Весь ее внешний вид говорил следователю: «И что ты мне сделаешь? Ничего!».
«Какой же я идиот, почему сразу карту Щукиной не изъял, слушал байки директрисы про пожар и ремонт, — Сурин разозлился на себя. — Ладно, будем без карты работать. Найдем больничную карту в поликлинике, пробьем адрес. Зря вы, Антонина Михайловна, игру со мной затеяли!» Вслух Сурин произнес:
— У нас готово заключение пожарной лаборатории: поджог неустановленным лицом.
— Вы уже давали мне это понять. Конечно, ищите, опрашивайте персонал, делайте свою работу. У нас от следствия секретов нет.
Свидетелей по данному делу он опрашивал в маленькой подсобке, Антонина Михайловна демонстративно закрыла свой кабинет и уехала по срочным делам.
В целом и в каморке было нормально, только вот те, с кем он беседовал, вели себя странно. Бывшая соседка убитой Щукиной, Глафира Сергеевна Юшкова, ничего не помнила. На каждый его вопрос щурила глаза, закидывала подбородок и, качая головой, произносила:
— Ой, не помню такого! Не знаю, не видела!
Опираться на путаные показания старой женщины было невозможно.

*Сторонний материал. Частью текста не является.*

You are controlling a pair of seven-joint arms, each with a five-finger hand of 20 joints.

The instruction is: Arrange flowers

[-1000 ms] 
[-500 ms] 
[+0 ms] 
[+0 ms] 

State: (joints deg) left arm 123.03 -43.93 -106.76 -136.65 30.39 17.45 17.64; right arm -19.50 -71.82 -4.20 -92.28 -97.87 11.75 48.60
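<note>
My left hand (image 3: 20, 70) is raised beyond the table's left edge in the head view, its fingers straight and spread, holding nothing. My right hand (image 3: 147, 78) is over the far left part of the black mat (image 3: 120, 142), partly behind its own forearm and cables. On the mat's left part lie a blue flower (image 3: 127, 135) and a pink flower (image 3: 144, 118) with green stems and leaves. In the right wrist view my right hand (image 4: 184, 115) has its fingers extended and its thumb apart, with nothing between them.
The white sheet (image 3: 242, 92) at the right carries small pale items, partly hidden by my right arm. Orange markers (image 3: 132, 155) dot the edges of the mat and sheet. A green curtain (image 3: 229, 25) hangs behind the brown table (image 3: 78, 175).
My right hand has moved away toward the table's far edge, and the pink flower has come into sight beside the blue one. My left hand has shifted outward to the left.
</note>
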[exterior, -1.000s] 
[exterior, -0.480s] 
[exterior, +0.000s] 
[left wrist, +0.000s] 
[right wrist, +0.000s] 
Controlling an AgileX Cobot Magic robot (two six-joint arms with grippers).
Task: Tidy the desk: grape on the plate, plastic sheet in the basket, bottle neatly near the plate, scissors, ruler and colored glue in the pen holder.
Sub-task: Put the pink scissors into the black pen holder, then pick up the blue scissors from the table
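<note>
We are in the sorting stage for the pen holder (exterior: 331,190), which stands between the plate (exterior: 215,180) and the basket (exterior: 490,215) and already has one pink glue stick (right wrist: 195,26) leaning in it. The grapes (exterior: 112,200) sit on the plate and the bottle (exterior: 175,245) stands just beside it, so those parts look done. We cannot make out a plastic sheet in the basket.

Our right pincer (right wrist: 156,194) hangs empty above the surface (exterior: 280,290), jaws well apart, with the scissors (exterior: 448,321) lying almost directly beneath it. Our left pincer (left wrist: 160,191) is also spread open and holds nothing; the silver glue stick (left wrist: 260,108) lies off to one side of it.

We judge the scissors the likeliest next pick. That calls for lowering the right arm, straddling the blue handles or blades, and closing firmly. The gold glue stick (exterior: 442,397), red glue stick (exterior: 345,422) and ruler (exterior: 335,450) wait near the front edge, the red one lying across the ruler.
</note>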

Сурину казалось, что, спроси он сейчас ее фамилию, ответ был бы такой же:
— Не знаю.
Как с этим всем работать? Котенкова, конечно, хороша, к пропаже больничной карты Щукиной она явно имеет отношение, только вот за руку ее никто не хватал, а значит, обвинить безосновательно ее нельзя.
— Ой, вспомнила, вспомнила, что Паша говорила, прежде чем в коридор пойти!
— Какая вы молодец, Глафира Сергеевна!
— Ноги у нее болели, суставы на коленках, так она ругалась, что мазь совсем не помогает.
Ну вот, приехали. Такой свидетель — и врагов не надо.
Еще начальство дает поручения: встретиться с какой-то журналисткой, которая ведет собственное расследование, материал в газету собирает. Начальник Сурина и начальник журналистки — друзья детства, вот они между собой и договорились, а ему бы хоть что-то у этих полоумных старух узнать. Пока грош цена таким свидетельским показаниям.
Медсестра Нина, дежурившая в ночь, когда произошел пожар, производила впечатление адекватного человека, нарушившего должностную инструкцию.
— Нина Александровна, как же так получилось, что вы не видели, как начался пожар, как ушла далеко в коридор Щукина?
— У нас же не тюрьма, люди где хотят, там и ходят.
— То есть ночью передвижение у вас свободное, особенно если медсестра спит.
— Да я в подсобке на пять минут всего прикорнула. Не имела права, знаю, но вот отключилась, устала. У нас, знаете, вечер на вечер не приходится. Пока назначения выполнишь, лекарства раздашь, время быстро летит. Я только на стульчике пристроилась, а потом услышала крики, выбежала, а дым вовсю валит. Я и пожарных вызвала.
— А кто-то может подтвердить, что вы находились во время пожара в подсобке?
— Не знаю, я никого не видела.
— А дверь в подсобку была закрыта изнутри?
— Не помню. Честное слово, не помню. Ночь была.
Что ночь, что день, проблемы с памятью были не только у жителей дома-интерната, но и у персонала.